▸ What this task involves:
Each line of the data has to be transcribed exactly.

▸ Task material:
-----
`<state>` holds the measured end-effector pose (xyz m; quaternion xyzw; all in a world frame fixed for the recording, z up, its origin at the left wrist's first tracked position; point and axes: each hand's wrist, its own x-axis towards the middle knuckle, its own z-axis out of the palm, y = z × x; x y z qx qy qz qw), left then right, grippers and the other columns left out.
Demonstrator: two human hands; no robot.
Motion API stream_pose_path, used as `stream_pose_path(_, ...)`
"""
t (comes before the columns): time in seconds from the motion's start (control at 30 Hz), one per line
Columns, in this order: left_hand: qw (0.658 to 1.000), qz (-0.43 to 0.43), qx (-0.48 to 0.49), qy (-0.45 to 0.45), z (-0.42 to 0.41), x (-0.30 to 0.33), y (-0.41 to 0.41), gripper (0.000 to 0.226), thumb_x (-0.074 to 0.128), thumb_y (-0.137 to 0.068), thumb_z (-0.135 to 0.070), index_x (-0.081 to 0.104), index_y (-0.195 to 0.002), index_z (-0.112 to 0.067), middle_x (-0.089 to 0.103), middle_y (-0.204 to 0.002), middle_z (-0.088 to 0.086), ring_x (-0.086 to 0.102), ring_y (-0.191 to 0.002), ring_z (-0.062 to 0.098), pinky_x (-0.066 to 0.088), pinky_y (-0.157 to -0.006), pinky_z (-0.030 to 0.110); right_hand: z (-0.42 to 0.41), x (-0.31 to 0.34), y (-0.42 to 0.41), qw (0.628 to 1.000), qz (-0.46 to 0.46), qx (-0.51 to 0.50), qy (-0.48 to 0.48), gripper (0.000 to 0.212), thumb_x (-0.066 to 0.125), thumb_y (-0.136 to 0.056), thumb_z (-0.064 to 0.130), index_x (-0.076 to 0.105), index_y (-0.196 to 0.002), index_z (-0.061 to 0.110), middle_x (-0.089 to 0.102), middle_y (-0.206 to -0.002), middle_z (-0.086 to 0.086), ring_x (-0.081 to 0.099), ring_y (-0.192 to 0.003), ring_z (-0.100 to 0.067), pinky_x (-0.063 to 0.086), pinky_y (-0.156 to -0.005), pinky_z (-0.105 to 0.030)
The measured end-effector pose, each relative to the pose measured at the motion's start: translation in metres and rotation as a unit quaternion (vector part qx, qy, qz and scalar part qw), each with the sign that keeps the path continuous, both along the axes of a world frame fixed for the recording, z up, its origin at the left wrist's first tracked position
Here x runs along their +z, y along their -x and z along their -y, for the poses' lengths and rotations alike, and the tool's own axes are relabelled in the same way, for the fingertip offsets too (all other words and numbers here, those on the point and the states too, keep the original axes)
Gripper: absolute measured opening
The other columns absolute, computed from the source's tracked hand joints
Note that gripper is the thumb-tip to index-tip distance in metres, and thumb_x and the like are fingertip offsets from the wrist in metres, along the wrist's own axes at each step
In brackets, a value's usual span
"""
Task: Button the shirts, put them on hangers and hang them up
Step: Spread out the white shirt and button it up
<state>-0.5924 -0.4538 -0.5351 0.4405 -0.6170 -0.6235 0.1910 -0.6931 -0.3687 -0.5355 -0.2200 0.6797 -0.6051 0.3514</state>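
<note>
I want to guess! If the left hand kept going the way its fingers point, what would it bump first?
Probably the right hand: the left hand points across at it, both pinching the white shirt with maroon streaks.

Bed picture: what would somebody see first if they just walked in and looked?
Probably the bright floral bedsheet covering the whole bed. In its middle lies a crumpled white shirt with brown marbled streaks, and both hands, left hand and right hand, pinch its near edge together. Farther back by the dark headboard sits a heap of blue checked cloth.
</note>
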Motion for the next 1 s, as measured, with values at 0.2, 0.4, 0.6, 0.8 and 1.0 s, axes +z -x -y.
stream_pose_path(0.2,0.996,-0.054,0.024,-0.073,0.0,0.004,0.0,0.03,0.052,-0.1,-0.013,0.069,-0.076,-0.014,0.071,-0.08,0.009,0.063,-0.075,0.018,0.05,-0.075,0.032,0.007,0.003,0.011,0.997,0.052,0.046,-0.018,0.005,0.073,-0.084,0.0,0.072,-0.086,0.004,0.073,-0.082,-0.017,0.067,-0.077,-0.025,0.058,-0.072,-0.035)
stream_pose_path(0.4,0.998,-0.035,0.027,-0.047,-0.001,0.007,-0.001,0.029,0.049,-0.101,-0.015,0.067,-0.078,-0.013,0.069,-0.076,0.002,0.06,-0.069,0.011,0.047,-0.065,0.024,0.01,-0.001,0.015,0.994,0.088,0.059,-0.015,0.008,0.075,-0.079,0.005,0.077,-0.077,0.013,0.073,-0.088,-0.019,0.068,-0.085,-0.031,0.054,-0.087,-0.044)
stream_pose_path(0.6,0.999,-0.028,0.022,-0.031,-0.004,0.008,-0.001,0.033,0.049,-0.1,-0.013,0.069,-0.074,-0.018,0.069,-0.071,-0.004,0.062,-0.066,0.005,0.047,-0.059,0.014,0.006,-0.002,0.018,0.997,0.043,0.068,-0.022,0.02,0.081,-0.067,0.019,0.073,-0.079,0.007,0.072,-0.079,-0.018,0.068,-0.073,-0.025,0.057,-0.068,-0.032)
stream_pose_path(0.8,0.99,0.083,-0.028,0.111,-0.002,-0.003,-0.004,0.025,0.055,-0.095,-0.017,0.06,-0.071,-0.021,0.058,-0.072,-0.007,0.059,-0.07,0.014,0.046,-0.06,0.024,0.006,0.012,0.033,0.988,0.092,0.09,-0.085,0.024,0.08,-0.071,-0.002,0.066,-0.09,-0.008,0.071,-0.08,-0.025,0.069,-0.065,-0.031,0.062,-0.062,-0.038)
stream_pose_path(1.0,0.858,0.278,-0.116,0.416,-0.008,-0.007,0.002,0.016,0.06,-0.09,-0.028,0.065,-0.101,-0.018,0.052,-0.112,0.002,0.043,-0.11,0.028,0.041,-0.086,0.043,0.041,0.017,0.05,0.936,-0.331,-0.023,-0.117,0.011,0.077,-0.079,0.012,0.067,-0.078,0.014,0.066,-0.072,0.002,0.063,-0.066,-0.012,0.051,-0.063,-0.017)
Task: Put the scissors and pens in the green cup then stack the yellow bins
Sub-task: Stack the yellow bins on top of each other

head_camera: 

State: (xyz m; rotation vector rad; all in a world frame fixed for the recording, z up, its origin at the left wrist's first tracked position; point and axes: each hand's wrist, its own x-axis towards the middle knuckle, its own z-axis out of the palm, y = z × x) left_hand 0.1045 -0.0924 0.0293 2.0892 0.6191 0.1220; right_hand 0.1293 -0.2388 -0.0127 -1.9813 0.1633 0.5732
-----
▸ Output for this exercise:
`<state>` holds the measured end-effector pose (xyz m; quaternion xyzw; all in a world frame fixed for the recording, z up, its origin at the left wrist's first tracked position; point and axes: each hand's wrist, its own x-axis towards the middle knuckle, its own z-axis out of the palm, y = z × x; x y z qx qy qz qw), left then right, grippers and the other columns left out.
Demonstrator: two human hands; no robot.
Motion API stream_pose_path, used as `stream_pose_path(_, ...)`
"""
t (comes before the columns): time in seconds from the motion's start (control at 30 Hz), one per line
Columns, in this order: left_hand: qw (0.658 to 1.000), qz (-0.43 to 0.43), qx (-0.48 to 0.49), qy (-0.45 to 0.45), z (-0.42 to 0.41), x (-0.30 to 0.33), y (-0.41 to 0.41), gripper (0.000 to 0.226), thumb_x (-0.074 to 0.128), thumb_y (-0.137 to 0.068), thumb_z (-0.135 to 0.070), index_x (-0.081 to 0.104), index_y (-0.195 to 0.002), index_z (-0.112 to 0.067), middle_x (-0.089 to 0.103), middle_y (-0.204 to 0.002), middle_z (-0.088 to 0.086), ring_x (-0.086 to 0.102), ring_y (-0.191 to 0.002), ring_z (-0.062 to 0.098), pinky_x (-0.066 to 0.088), pinky_y (-0.157 to -0.006), pinky_z (-0.030 to 0.110); right_hand: z (-0.42 to 0.41), x (-0.31 to 0.34), y (-0.42 to 0.41), qw (0.628 to 1.000), qz (-0.46 to 0.46), qx (-0.51 to 0.50), qy (-0.48 to 0.48), gripper (0.000 to 0.212), thumb_x (-0.066 to 0.125), thumb_y (-0.136 to 0.056), thumb_z (-0.064 to 0.130), index_x (-0.076 to 0.105), index_y (-0.196 to 0.002), index_z (-0.061 to 0.110), middle_x (-0.089 to 0.102), middle_y (-0.206 to -0.002), middle_z (-0.086 to 0.086), ring_x (-0.081 to 0.099), ring_y (-0.192 to 0.003), ring_z (-0.100 to 0.067), pinky_x (-0.063 to 0.086), pinky_y (-0.156 to -0.005), pinky_z (-0.105 to 0.030)
The measured end-effector pose, each relative to the pose measured at the motion's start: translation in metres and rotation as a unit quaternion (vector part qx, qy, qz and scalar part qw), each with the sign that keeps the path continuous, both along the axes of a world frame fixed for the recording, z up, its origin at the left wrist's first tracked position
Here x runs along their +z, y along their -x and z along their -y, for the poses' lengths and rotations alike, and the tool's own axes are relabelled in the same way, for the fingertip offsets too (all other words and numbers here, those on the point and the states too, keep the original axes)
Gripper: absolute measured opening
The other columns absolute, computed from the source's tracked hand joints
Note that gripper is the thumb-tip to index-tip distance in metres, and thumb_x and the like are fingertip offsets from the wrist in metres, along the wrist's own axes at each step
In brackets, a value's usual span
"""
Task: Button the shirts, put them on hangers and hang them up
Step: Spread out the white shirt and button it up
<state>-0.5924 -0.4538 -0.5351 0.4405 -0.6170 -0.6235 0.1910 -0.6931 -0.3687 -0.5355 -0.2200 0.6797 -0.6051 0.3514</state>
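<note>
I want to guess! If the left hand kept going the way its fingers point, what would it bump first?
Probably the right hand: the left hand points across at it, both pinching the white shirt with maroon streaks.

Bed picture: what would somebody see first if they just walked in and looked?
Probably the bright floral bedsheet covering the whole bed. In its middle lies a crumpled white shirt with brown marbled streaks, and both hands, left hand and right hand, pinch its near edge together. Farther back by the dark headboard sits a heap of blue checked cloth.
</note>
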Motion for the next 1 s, as measured, with values at 0.2, 0.4, 0.6, 0.8 and 1.0 s, axes +z -x -y.
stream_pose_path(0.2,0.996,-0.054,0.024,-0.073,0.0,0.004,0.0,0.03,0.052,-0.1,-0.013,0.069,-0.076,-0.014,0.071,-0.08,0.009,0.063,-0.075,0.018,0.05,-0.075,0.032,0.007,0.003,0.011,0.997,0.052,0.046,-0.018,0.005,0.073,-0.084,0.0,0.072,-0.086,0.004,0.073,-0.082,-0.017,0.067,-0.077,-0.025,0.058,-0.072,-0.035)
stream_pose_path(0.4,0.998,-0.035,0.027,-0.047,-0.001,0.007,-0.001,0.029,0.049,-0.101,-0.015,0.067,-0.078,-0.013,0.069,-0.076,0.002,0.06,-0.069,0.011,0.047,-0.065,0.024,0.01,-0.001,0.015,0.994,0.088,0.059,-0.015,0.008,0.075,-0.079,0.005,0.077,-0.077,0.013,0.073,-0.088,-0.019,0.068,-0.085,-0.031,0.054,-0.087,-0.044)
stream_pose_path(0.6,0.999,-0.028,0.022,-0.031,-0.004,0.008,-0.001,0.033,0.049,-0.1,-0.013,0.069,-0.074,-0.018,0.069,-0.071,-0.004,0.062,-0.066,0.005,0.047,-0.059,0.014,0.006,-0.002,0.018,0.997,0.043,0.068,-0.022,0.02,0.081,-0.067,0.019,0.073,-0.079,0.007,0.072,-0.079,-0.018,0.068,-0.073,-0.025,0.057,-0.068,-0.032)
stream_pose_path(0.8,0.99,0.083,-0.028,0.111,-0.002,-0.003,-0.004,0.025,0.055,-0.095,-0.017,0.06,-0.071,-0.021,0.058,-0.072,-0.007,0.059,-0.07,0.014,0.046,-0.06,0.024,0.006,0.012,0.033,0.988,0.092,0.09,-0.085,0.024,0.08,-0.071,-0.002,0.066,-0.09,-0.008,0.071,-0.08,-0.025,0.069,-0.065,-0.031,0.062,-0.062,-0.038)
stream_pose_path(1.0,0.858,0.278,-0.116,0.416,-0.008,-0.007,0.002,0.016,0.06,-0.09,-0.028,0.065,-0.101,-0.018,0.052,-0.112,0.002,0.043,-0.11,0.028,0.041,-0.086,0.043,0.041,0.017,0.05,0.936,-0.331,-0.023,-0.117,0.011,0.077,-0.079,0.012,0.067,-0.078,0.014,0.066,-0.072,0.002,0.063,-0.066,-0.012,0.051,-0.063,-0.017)
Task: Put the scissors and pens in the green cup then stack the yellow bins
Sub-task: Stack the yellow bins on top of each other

head_camera: 

State: (xyz m; rotation vector rad; all in a world frame fixed for the recording, z up, its origin at the left wrist's first tracked position; point and axes: each hand's wrist, its own x-axis towards the middle knuckle, its own z-axis out of the palm, y = z × x) left_hand 0.1045 -0.0924 0.0293 2.0892 0.6191 0.1220; right_hand 0.1293 -0.2388 -0.0127 -1.9813 0.1633 0.5732

With this, the exercise is done.